=== Exercise input ===
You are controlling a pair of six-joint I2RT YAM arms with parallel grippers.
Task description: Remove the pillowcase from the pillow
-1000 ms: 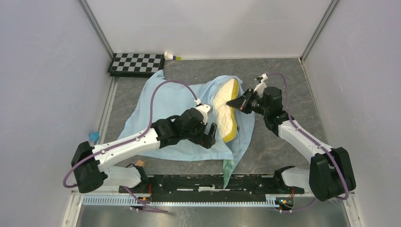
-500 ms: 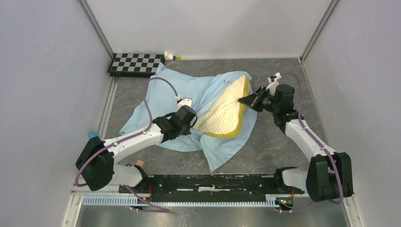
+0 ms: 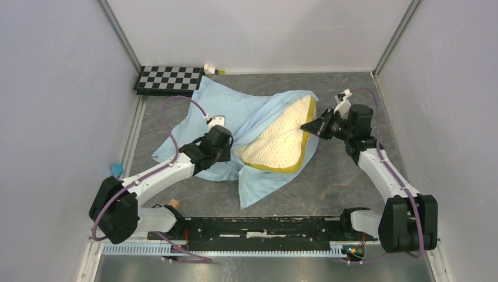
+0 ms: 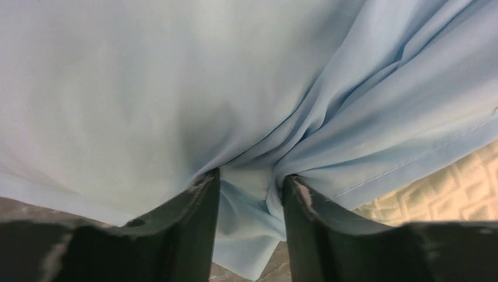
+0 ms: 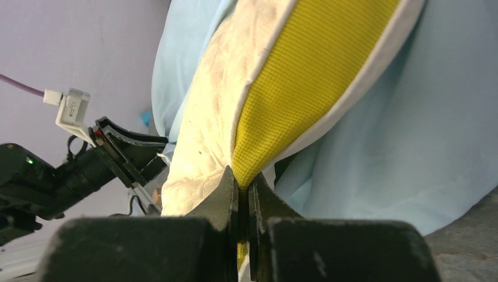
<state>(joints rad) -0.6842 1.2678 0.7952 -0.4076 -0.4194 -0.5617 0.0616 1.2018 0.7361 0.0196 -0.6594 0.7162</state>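
Note:
The cream pillow (image 3: 279,138) lies mid-table, its dimpled top mostly bare, with the yellow side band along its near edge. The light-blue pillowcase (image 3: 223,108) is spread out to its left and under it, still wrapping the pillow's far and left edges. My left gripper (image 3: 229,154) is shut on a bunch of the pillowcase (image 4: 176,88) just left of the pillow (image 4: 464,188); taut folds fan out from the left gripper (image 4: 249,182). My right gripper (image 3: 309,126) is shut on the pillow's right edge, pinching the yellow band (image 5: 311,64) at the right gripper (image 5: 242,182).
A checkerboard (image 3: 170,79) and a small white-green item (image 3: 211,70) sit at the back left. A small blue object (image 3: 116,170) lies by the left wall. Walls close in three sides. A black rail (image 3: 258,226) runs along the front.
My left gripper has pulled the pillowcase leftwards and back, baring more of the pillow. The right gripper has moved right with the pillow's edge, and the pillow has tipped from on edge to nearly flat.

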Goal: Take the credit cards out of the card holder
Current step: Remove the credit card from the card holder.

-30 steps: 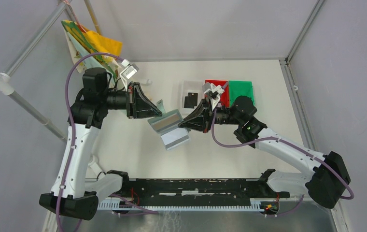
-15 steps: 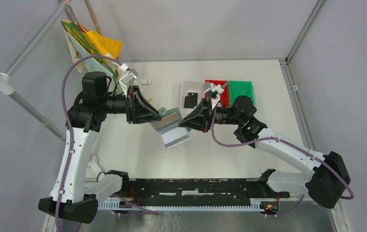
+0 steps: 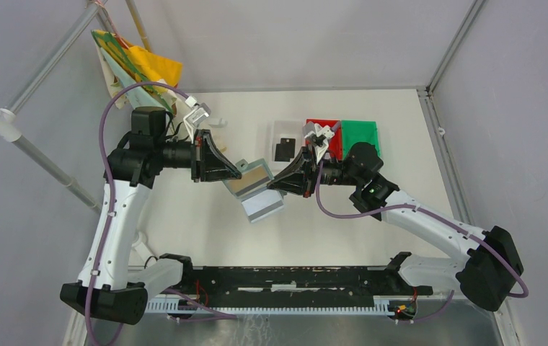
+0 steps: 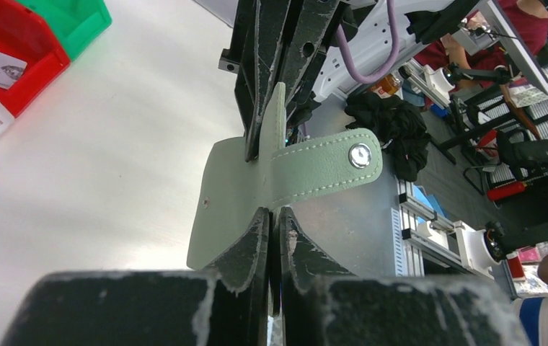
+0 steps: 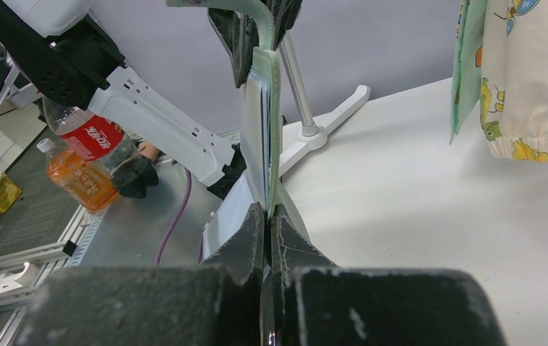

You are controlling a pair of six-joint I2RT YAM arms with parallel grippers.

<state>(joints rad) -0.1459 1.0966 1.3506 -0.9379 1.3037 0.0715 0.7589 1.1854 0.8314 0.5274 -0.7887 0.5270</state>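
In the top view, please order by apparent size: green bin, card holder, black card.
Green bin and card holder look alike; the holder is held up, nearer the camera, so unranked.
Black card is smallest.

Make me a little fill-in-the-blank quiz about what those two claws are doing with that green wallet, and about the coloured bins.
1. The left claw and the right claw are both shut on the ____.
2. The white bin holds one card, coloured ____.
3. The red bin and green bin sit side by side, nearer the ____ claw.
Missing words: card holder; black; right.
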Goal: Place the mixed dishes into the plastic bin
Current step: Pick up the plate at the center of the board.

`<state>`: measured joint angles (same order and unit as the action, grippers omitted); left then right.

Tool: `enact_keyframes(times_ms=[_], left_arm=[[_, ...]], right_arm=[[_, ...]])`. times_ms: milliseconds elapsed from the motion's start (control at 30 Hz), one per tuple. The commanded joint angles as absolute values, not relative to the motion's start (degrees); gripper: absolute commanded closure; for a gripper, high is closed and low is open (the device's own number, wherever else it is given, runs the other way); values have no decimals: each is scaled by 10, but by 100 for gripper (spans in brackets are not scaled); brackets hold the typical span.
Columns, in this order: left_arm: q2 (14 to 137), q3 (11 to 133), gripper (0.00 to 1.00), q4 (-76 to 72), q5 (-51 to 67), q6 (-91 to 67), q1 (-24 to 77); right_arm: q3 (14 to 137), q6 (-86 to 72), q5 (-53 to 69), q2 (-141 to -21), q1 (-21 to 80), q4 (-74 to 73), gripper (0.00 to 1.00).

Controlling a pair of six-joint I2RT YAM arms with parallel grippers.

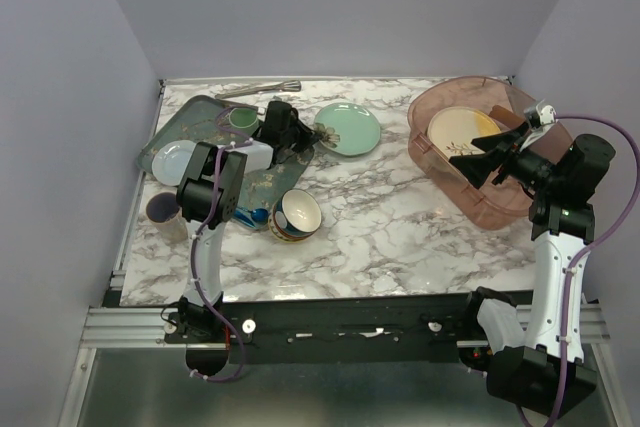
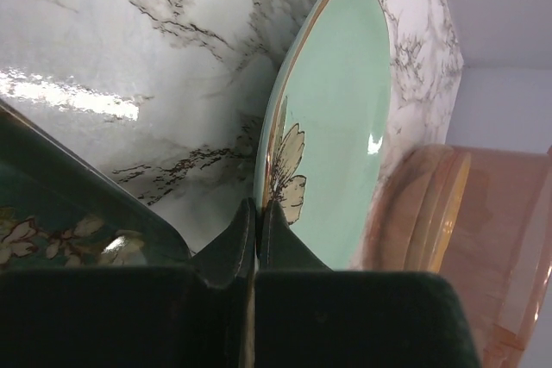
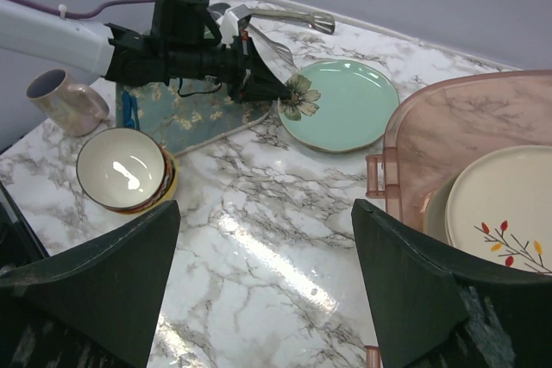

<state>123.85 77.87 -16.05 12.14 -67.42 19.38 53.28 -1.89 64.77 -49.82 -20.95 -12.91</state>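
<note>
The mint green plate point(image 1: 349, 128) lies on the marble table at the back centre. My left gripper point(image 1: 307, 137) is shut on its near-left rim, by the flower print; the wrist view shows the fingers point(image 2: 233, 243) pinching the plate point(image 2: 336, 118). The plastic bin point(image 1: 500, 209) stands at the right with the yellow-and-cream sprig plate point(image 1: 460, 132) inside. My right gripper point(image 1: 473, 166) is open and empty over the bin's left edge. The blue-yellow bowl point(image 1: 296, 214) sits upright at the front left. The right wrist view shows the plate point(image 3: 341, 102), bowl point(image 3: 121, 170) and bin point(image 3: 414, 127).
The dark-green floral tray point(image 1: 200, 112) lies at the back left with a small pale plate point(image 1: 173, 158) and a green cup point(image 1: 242, 119) on it. A mug point(image 1: 162, 209) stands left of the bowl. Metal tongs point(image 1: 258, 90) lie by the back wall.
</note>
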Motion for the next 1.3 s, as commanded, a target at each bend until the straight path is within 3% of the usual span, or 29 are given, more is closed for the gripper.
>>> enact_keyframes(times_ms=[0, 600, 1267], left_arm=[[1180, 793, 100, -255, 186, -688, 193], [1074, 759, 100, -272, 187, -657, 193], [876, 577, 100, -345, 192, -672, 222]], right_arm=[[524, -13, 637, -499, -207, -119, 12], [520, -12, 642, -512, -207, -117, 12], [491, -77, 691, -533, -207, -52, 11]])
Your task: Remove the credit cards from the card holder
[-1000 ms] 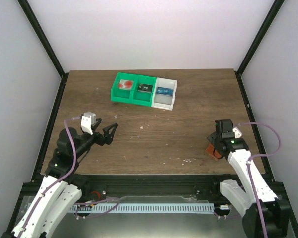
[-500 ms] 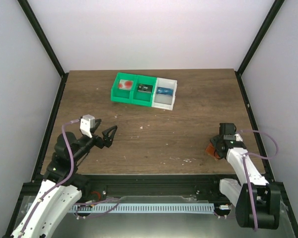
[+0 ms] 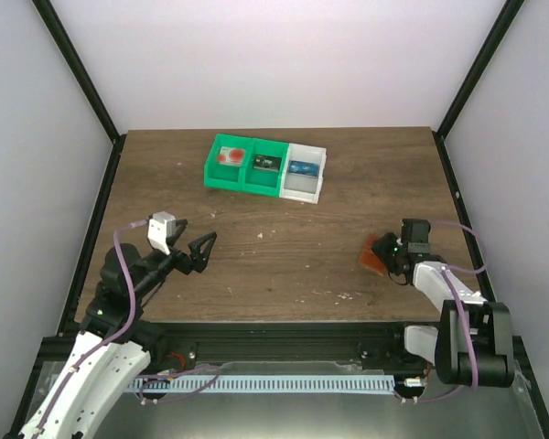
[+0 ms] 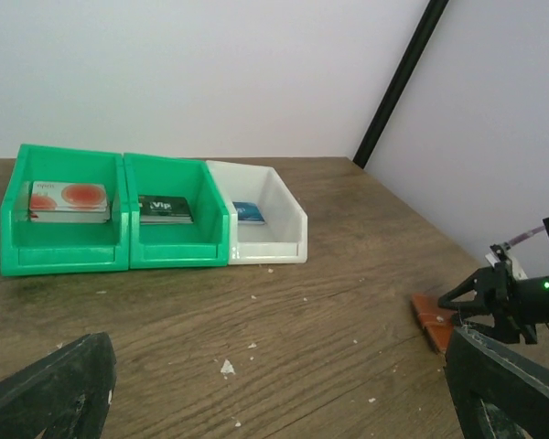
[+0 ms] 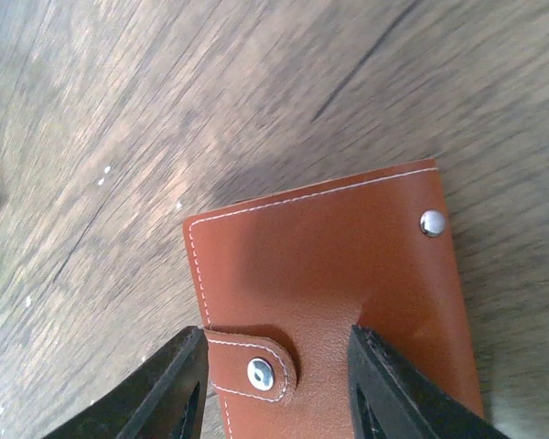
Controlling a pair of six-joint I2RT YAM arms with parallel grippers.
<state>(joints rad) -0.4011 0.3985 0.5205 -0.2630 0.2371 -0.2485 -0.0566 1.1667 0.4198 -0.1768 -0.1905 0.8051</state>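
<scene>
The card holder point(image 3: 376, 253) is an orange-brown folding wallet lying on the table at the right, snapped shut by its strap. In the right wrist view it point(image 5: 320, 265) fills the middle, and it also shows in the left wrist view point(image 4: 433, 320). No credit cards show at the holder. My right gripper point(image 3: 391, 259) is open, its jaws apart over the strap end point(image 5: 276, 331). The right finger point(image 5: 403, 384) overlaps the leather, and I cannot tell if it touches. My left gripper point(image 3: 204, 247) is open and empty above the table at the left point(image 4: 279, 366).
A row of bins stands at the back: two green bins point(image 3: 244, 165) and a white bin point(image 3: 306, 172). In the left wrist view they hold a red-and-white card point(image 4: 69, 199), a dark card point(image 4: 167, 208) and a blue card point(image 4: 248, 212). Pale crumbs dot the wood.
The right arm has dropped and swung its gripper left. The card holder has shifted up and left on the table with it. The left arm pulled back slightly, then held still.
</scene>
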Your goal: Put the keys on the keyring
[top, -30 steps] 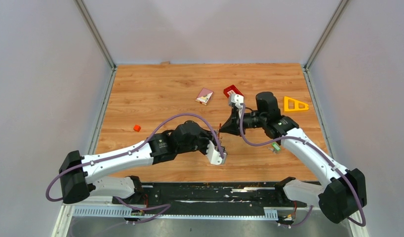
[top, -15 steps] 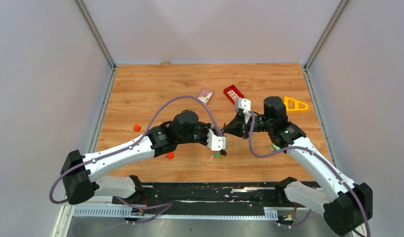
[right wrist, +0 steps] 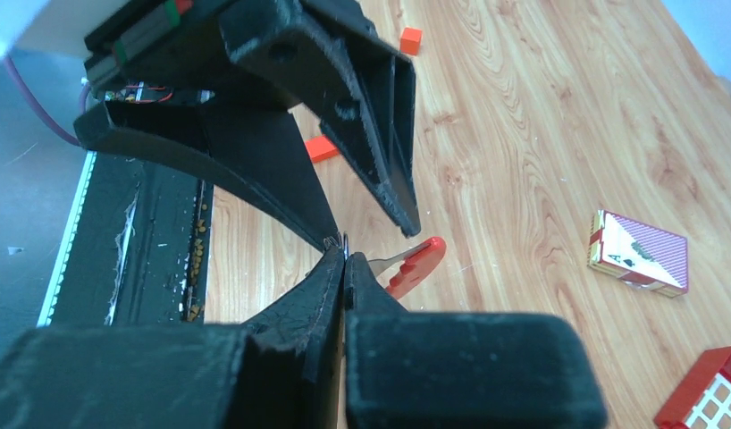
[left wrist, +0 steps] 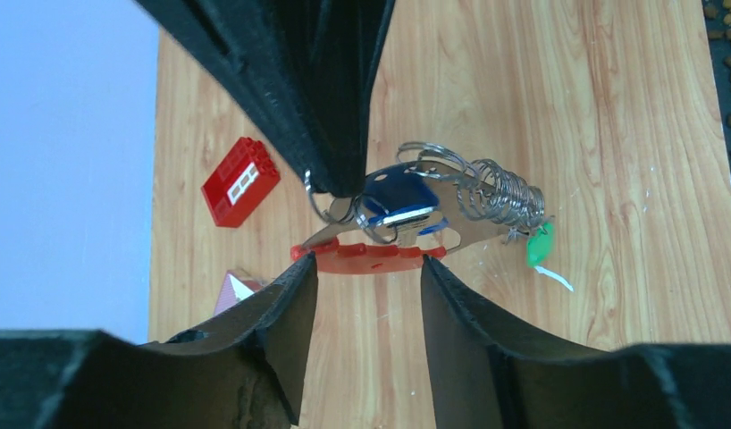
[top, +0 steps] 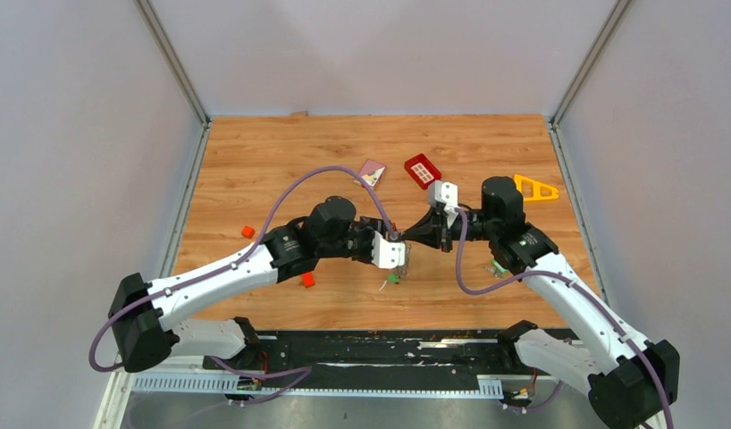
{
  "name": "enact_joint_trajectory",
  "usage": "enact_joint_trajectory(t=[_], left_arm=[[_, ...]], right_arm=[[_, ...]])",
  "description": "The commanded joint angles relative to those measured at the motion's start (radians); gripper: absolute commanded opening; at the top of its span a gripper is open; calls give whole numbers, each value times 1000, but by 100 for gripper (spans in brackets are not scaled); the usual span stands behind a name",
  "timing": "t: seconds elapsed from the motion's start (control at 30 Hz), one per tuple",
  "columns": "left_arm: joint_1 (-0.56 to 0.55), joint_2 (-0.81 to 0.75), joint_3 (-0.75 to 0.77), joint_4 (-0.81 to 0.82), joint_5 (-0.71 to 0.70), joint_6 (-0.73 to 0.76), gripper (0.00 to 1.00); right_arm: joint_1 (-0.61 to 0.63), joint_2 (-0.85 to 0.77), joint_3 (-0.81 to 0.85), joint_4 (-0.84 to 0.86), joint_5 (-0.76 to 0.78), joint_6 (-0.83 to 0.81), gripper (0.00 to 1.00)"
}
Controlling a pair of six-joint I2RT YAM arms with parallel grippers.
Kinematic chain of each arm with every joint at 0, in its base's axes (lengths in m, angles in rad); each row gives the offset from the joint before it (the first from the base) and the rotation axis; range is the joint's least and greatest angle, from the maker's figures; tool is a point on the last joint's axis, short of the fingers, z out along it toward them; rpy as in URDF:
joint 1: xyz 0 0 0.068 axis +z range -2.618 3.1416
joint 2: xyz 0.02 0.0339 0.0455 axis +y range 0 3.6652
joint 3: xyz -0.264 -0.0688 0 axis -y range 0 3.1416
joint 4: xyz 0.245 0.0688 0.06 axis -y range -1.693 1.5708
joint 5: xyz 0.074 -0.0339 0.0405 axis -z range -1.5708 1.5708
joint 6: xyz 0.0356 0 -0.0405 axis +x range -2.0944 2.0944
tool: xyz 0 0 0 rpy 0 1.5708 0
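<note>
Wood table (top: 281, 161) lies below, and my two grippers meet above its middle; my right gripper (right wrist: 344, 255) is pressed together on the keyring (left wrist: 487, 192), holding it aloft so the other arm can reach its coils; my left gripper (left wrist: 366, 261) stands spread just beneath, gripping nothing; a blue key (left wrist: 398, 192) sits against the keyring; a green key (left wrist: 541, 243) lies on the table, not yet threaded, I judge.

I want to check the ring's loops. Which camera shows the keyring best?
Left wrist: the keyring shows its wire loops, a blue key and red piece. Right wrist catches only the red piece and a sliver of metal; the top view, barely a speck.
</note>
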Motion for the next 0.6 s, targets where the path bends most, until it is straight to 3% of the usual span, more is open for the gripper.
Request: enact_joint_trajectory(t=[0.0,0.23,0.57], left_arm=[[25,-74,9,10,19,-35,57],[101,-84,80,-44,169,-91,52],[107,26,193,-92,359,-184,37]], right_arm=[[-4,-38,2,34,-18,-54,0],[-8,-43,0,12,-76,-106,0],[-7,-49,-6,2,-110,-130,0]])
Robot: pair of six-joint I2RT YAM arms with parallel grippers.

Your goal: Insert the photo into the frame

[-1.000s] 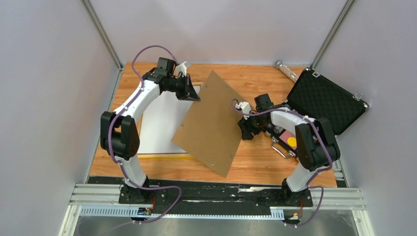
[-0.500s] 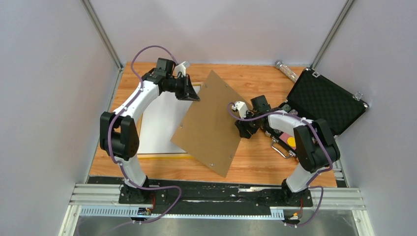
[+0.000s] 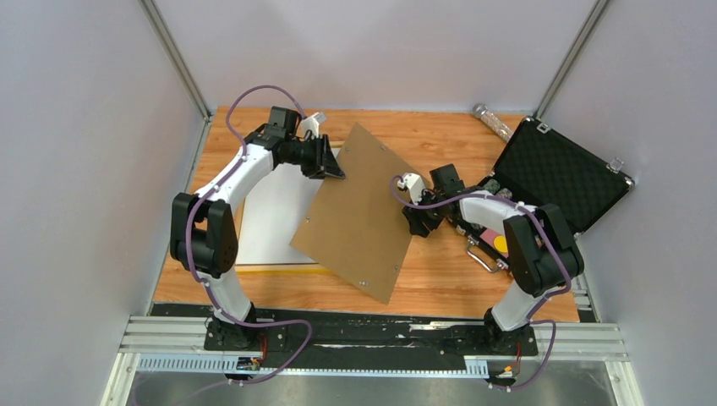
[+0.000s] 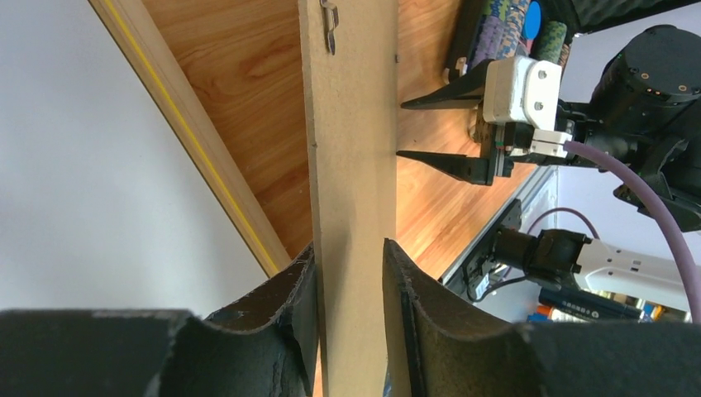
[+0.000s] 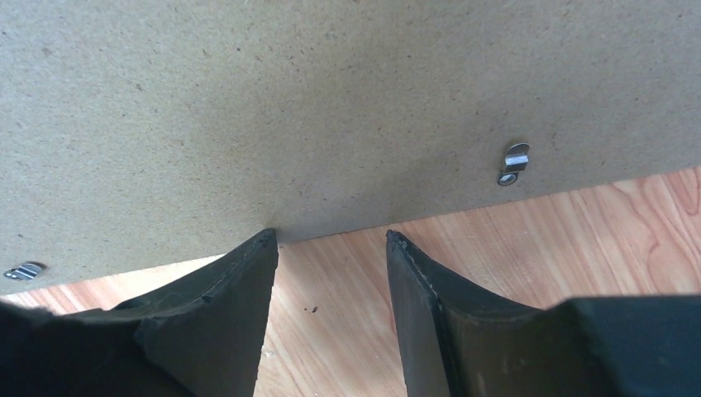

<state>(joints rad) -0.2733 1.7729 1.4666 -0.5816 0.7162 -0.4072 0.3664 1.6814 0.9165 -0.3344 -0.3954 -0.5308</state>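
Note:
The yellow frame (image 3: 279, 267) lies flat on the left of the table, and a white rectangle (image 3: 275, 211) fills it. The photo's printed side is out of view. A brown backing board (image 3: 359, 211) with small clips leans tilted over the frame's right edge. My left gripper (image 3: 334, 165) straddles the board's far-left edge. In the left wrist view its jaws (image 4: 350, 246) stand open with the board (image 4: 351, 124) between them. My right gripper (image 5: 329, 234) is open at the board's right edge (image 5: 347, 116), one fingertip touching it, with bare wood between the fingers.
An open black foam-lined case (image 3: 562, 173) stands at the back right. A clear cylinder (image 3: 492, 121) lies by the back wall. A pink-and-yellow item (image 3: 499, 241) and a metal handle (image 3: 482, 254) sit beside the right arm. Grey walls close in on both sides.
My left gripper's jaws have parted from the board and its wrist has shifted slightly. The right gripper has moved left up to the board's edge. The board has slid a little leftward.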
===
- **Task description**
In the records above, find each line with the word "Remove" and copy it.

- **Response area**
Task description: Remove the pillowcase from the pillow
Current step: Remove the credit card from the card holder.
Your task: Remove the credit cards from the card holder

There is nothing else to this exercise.